Опять щелкал по листкам, прятал их вновь в ящик и успокаивался.
Суеверен стал Платон Сергеевич: роковые, опасные для него записки считал своим счастливым талисманом. И любил их, любил вещь, любил борьбу с ней — игру.
А вместе с этим чувством пришло и другое — жалость.
Ему было бы жаль расстаться с этими знакомыми вылинявшими листками; не только потому, что в них была заключена самая сокровенная часть его «я»: Платону Сергеевичу они были близки — как вещь, с которой человеку часто трудней и горше расстаться, чем с близким другом.
Это последнее чувство было тем сильней, что за последнее время оно не было обращено ни на кого и ни на что: у военрука не было жалости теперь ни к людям, ни к своему собственному потерянному прошлому, не было жалости к когда-то любимой родине — России.
— Россия? — говорил он со злой усмешкой в последний раз Вертигалову. — Россия? Да это несуществующее слово… мираж. Это было человечье займище, и теперь легли на нем наземом все ваши замечательные россияне.
«Псиной берлогой» стала военруку Россия коридорного Ефима. Истлела прежняя Россия — а остался жить он, Платон Стародубский. И живет без России, вне ее.
Нет России, и — хорошо: к Черту Россию! Есть только «я».
«Я» каждого человека здесь — и есть «Россия». На Цейлоне каком-нибудь «я» — есть Цейлон, в джунглях «я» — есть джунгли.
— Большевики делают Россию по последним правилам науки и истории, — убеждал военрука Александр Петрович, и в душе военрук ненавидел уже эти законы истории.

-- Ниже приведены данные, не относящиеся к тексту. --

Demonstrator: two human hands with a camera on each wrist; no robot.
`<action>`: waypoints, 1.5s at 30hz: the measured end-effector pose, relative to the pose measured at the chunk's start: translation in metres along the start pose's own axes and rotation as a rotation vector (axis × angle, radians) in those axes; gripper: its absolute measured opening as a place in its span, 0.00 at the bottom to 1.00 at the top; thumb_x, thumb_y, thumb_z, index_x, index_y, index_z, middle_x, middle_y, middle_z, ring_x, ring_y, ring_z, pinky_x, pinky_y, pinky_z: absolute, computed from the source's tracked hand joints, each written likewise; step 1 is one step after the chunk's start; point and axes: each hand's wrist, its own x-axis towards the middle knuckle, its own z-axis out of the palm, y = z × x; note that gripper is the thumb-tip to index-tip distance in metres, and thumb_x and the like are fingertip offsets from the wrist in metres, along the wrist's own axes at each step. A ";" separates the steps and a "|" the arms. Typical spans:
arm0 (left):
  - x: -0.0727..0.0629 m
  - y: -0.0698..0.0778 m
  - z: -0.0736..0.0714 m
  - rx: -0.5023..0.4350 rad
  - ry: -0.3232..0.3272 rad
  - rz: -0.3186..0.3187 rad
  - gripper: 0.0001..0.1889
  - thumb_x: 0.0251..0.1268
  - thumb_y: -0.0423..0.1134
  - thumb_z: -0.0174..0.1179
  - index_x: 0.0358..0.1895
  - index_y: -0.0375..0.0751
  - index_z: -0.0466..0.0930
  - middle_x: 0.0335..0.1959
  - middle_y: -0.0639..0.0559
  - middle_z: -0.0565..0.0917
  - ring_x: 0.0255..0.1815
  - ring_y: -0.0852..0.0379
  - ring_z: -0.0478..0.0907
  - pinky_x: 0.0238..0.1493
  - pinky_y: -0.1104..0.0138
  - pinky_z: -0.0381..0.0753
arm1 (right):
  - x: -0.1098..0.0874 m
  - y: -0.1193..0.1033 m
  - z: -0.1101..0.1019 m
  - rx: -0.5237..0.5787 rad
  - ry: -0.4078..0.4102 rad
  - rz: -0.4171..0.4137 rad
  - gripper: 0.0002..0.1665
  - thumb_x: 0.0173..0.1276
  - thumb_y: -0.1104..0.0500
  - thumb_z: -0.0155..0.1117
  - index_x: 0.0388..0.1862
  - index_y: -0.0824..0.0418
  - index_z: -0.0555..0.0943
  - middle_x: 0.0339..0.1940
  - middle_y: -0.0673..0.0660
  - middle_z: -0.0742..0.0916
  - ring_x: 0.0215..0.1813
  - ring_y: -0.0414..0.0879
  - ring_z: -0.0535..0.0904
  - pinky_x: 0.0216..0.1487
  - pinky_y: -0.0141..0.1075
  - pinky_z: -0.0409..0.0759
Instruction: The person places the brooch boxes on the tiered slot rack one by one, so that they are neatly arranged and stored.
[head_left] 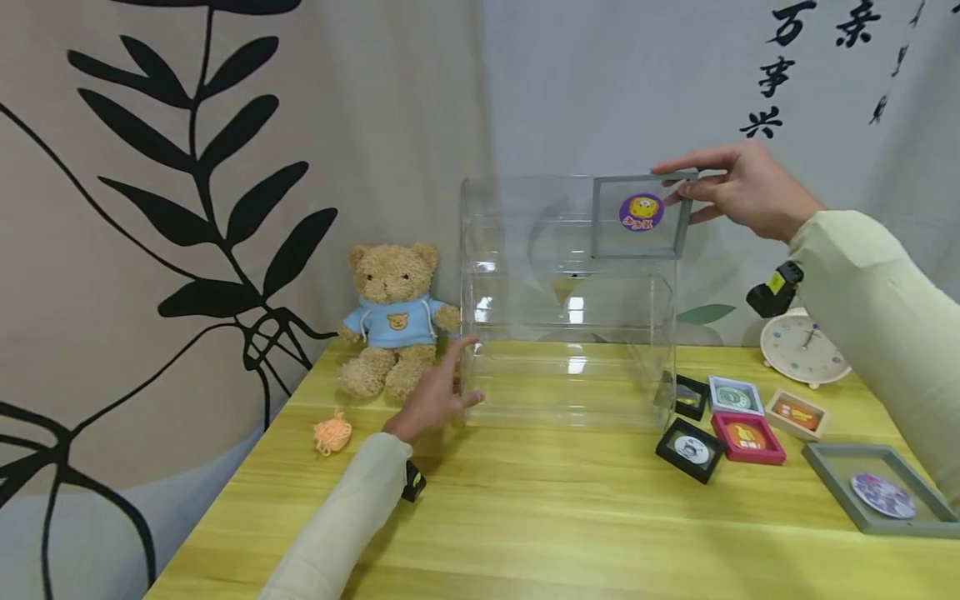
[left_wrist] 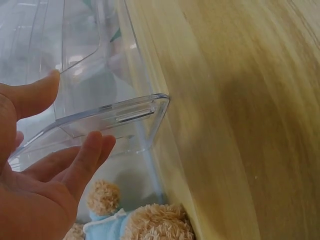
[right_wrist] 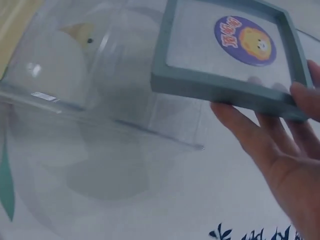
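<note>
While a grey frame [head_left: 637, 253] with a round purple badge [head_left: 641, 212] is held at the upper right corner of the clear rack [head_left: 540, 333], the right hand [head_left: 753, 190] clamps its side between thumb and fingers
Thumb and fingers of the left hand [head_left: 435, 400] stand apart by the rack's lower left edge; nearby are a teddy bear [head_left: 393, 321] and an orange yarn ball [head_left: 332, 433], while small frames [head_left: 747, 437], a larger frame [head_left: 832, 492] and a round clock [head_left: 806, 347] sit right of the rack on the wooden table [head_left: 570, 517]

Teddy bear [head_left: 397, 321], clock [head_left: 799, 348], orange bundle [head_left: 332, 434], perhaps yarn
</note>
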 end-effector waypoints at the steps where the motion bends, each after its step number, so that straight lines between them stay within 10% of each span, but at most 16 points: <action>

Нет любви, нет ни к кому жалости. О, если б мог он, бывший русский патриот, собрать вокруг себя тысячную толпу и бросить в нее горькие семена своих мыслей!
О ком и кого может жалеть он — бывший дворянин, бывший капитан, бывший патриот?
О каких— нибудь вяземских сладкоротых жителях, запекшихся в течение столетий в липкое тесто базарных пряников, или о тульских купцах и мещанах, смотревших на свою страну из-за медного брюха знаменитого самовара?… О разогнанных киевских и соловецких монахах, о скудоумных, никчемными оказавшихся больших И малых дворянах?…
Или, может быть, жалеть ему, Платону Сергеевичу, о русском народе-«богоносце», об армейских штабс— и просто капитанах или о трех десятках тысяч земских врачей, словесниках и математиках, адвокатах и товарищах прокуроров
Стоит ли жалеть?!
Сотни вяземских и тульских купцов развозят, рассыпают, расставляют по мандатам Вэ-эс-эн-ха, трестов, кооперативов — по всей России на ярмарках и складах то же сладкое пряничное тесто, те же брюхатые самовары — эти семейственные идолы всероссийского мещанина… («Р-р-работа-ют», — думал о них Платон Сергеевич).